Records from a collection:
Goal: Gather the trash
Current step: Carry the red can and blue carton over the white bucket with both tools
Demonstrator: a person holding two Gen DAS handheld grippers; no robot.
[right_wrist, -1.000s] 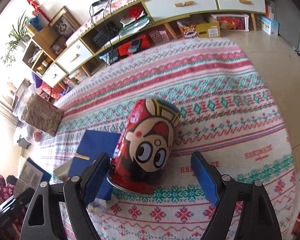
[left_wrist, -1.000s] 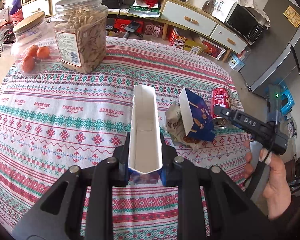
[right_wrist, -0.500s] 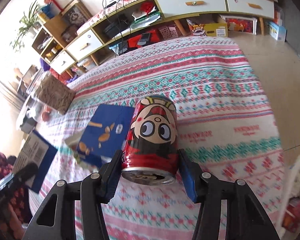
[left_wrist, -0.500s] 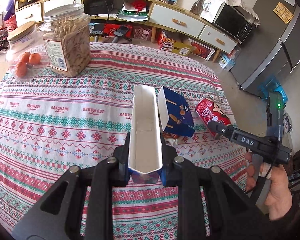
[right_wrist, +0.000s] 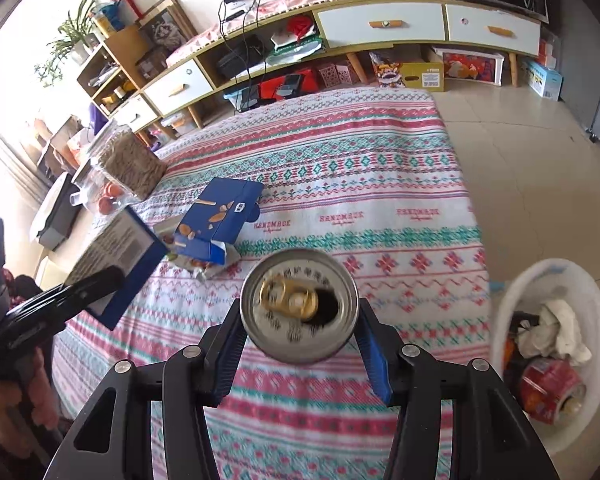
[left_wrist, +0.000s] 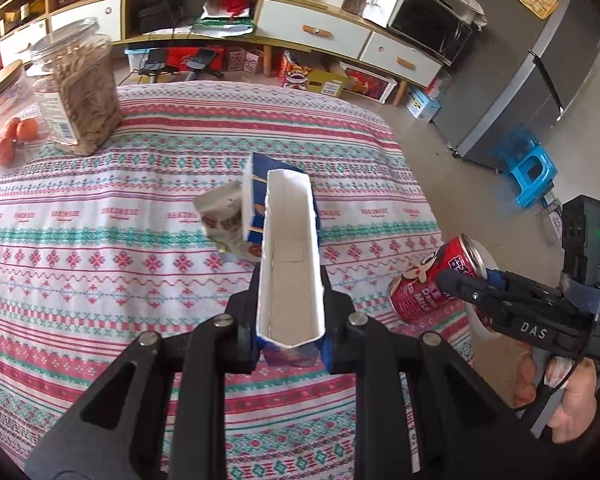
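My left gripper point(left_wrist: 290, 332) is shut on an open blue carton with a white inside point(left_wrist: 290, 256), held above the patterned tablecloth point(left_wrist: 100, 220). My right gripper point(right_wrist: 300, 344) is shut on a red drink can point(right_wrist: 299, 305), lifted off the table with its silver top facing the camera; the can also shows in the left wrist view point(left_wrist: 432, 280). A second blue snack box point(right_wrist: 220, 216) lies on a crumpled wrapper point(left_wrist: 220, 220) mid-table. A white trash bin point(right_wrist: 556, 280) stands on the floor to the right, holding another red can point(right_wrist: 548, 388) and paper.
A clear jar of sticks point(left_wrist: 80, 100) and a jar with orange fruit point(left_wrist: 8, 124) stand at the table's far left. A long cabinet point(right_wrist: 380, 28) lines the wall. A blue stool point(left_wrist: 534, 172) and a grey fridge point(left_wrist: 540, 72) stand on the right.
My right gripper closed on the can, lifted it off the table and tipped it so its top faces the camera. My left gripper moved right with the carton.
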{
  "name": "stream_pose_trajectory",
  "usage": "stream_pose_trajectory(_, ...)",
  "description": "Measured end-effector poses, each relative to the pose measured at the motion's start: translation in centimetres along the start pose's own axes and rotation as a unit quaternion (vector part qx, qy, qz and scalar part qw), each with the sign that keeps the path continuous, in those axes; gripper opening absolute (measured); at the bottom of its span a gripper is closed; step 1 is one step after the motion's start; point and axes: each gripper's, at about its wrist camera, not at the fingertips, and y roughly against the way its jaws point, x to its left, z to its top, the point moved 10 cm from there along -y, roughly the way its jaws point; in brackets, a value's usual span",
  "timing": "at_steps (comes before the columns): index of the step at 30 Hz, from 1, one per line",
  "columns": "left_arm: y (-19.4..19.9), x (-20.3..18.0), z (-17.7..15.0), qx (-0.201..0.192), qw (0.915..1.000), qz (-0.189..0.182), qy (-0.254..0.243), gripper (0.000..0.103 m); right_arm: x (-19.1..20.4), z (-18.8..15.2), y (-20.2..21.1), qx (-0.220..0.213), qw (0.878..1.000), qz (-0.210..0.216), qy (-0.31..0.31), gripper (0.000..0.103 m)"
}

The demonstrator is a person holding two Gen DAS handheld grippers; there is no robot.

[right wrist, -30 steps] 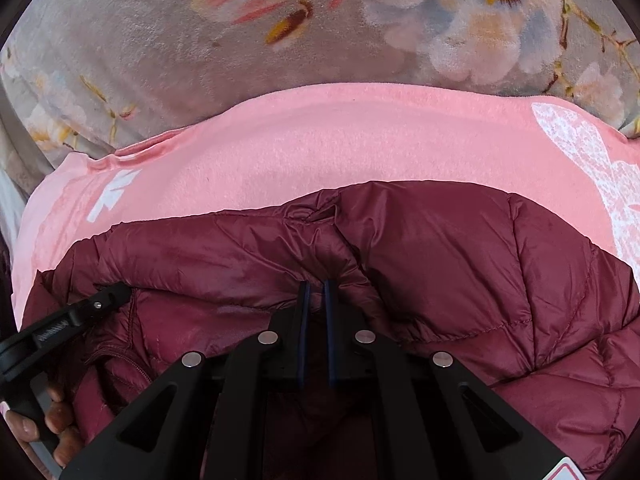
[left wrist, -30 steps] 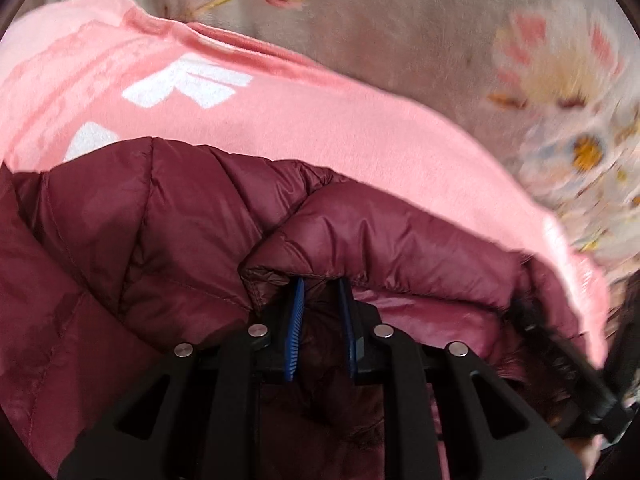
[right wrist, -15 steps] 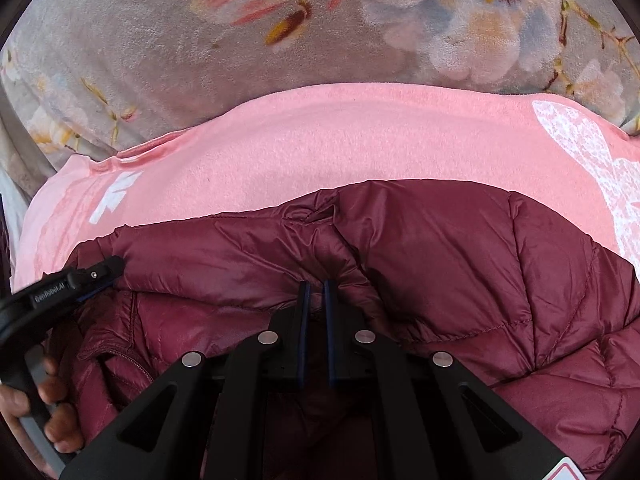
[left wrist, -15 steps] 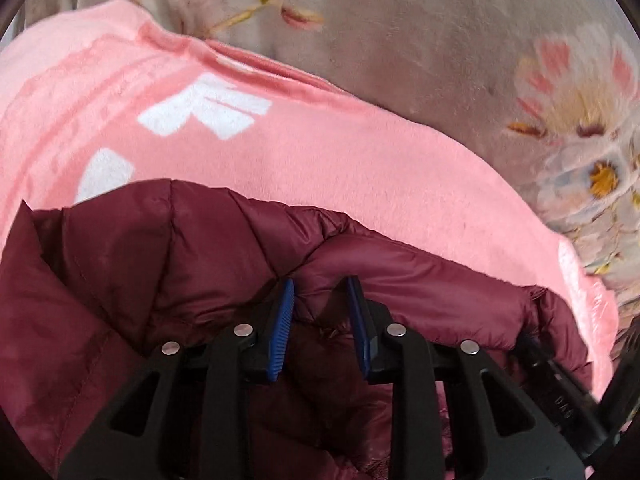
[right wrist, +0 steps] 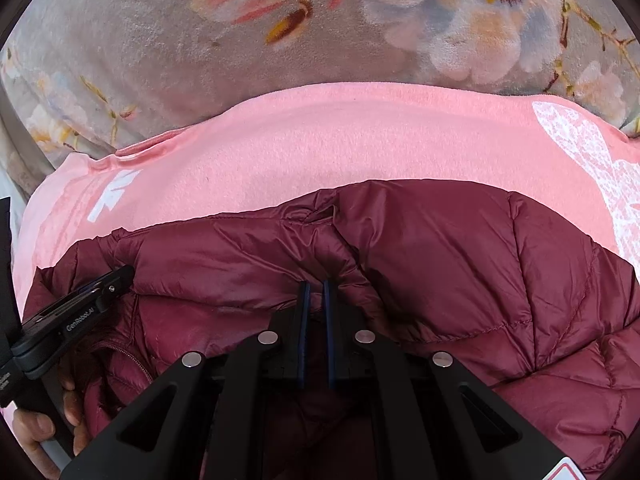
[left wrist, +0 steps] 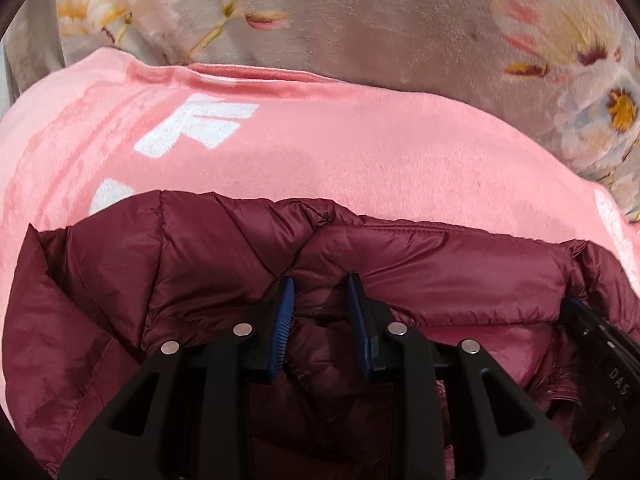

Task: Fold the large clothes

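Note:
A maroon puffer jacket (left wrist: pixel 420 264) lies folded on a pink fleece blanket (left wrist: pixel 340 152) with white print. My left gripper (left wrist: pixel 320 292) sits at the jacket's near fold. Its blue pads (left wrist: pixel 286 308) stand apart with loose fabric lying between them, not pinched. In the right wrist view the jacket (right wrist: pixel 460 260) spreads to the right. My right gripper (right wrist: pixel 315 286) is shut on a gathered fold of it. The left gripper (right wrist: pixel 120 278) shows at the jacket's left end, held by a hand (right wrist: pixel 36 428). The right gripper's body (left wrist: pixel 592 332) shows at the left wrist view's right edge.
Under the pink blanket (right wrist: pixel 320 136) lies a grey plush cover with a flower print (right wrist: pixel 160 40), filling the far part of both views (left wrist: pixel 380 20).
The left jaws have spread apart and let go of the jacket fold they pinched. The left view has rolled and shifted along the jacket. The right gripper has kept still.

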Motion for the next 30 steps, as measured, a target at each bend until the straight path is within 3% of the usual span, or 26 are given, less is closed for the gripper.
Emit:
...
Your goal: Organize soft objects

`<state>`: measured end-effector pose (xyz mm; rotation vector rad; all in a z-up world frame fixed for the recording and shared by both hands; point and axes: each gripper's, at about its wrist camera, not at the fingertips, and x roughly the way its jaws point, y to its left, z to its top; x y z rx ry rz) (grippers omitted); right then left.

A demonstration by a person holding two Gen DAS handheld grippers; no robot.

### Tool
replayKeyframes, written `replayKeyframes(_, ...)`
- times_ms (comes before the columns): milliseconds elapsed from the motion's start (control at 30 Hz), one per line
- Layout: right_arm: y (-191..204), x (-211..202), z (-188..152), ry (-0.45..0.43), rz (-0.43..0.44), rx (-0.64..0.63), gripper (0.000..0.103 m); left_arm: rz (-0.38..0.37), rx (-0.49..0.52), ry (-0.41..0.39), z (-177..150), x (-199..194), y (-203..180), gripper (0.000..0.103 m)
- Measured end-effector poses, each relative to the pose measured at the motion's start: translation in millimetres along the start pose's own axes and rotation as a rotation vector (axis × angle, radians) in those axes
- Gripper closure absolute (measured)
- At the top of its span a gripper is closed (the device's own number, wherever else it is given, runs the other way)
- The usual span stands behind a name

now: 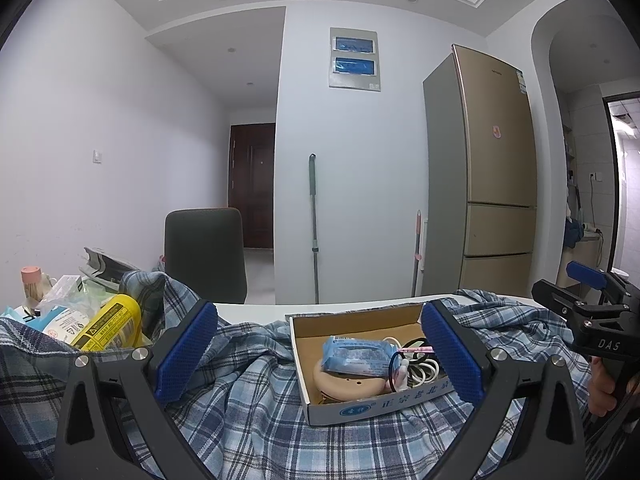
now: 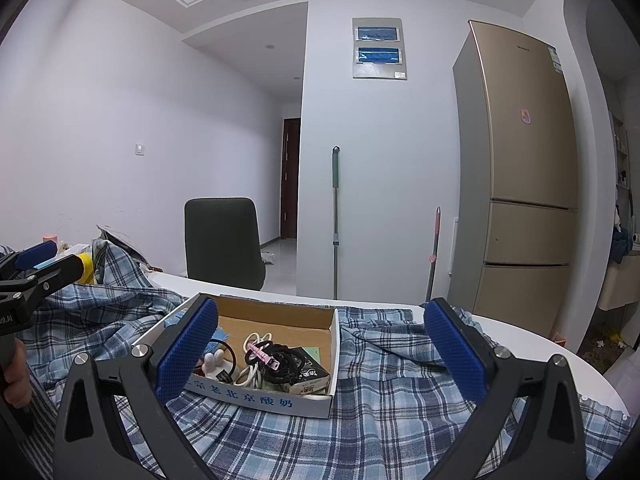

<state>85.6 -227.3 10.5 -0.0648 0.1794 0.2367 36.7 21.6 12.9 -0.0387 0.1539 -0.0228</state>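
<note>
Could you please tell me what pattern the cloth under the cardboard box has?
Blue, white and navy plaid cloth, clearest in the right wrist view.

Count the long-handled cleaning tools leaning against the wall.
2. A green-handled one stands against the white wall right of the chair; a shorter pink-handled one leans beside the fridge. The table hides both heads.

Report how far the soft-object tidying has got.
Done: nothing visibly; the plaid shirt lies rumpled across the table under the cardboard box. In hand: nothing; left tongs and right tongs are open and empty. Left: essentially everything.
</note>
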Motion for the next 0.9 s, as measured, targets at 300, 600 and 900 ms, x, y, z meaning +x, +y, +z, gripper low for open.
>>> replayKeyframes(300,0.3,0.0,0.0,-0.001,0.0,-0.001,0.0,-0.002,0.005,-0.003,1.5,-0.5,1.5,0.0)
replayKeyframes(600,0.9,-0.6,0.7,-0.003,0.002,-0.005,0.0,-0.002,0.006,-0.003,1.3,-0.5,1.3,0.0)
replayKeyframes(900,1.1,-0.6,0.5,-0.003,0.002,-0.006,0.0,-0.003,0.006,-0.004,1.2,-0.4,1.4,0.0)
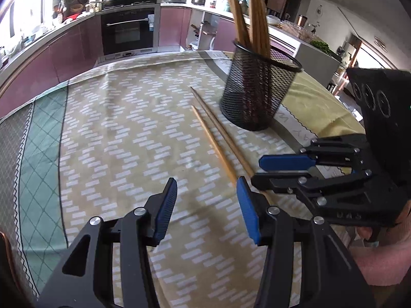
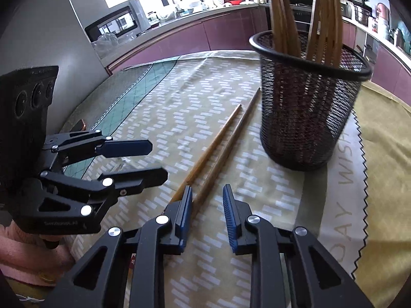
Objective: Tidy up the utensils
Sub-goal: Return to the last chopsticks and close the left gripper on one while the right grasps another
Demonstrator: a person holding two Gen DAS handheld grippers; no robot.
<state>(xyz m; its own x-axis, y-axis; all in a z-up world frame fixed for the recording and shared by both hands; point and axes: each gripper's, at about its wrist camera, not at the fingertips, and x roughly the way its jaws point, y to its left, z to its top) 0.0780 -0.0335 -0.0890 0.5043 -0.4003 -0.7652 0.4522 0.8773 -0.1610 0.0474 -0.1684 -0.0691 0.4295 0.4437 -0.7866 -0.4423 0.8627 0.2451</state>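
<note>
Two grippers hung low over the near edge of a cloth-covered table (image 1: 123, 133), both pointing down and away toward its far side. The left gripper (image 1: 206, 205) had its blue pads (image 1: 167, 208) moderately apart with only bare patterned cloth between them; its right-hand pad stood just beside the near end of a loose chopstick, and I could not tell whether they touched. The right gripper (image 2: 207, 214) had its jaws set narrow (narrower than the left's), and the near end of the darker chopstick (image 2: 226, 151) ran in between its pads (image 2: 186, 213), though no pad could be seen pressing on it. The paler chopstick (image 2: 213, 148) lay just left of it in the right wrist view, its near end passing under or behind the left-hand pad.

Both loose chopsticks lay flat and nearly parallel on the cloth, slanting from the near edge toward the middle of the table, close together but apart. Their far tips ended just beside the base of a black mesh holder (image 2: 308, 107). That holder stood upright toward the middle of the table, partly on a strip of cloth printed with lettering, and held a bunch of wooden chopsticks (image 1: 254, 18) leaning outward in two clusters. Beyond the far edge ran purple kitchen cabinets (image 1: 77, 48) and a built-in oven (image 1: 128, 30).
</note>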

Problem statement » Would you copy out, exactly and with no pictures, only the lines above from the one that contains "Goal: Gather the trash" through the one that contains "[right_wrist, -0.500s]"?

Written solution »
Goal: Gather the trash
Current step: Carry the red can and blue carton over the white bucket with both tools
Demonstrator: a person holding two Gen DAS handheld grippers; no robot.
[right_wrist, -1.000s] 
[left_wrist, -1.000s] 
[right_wrist, -0.500s] 

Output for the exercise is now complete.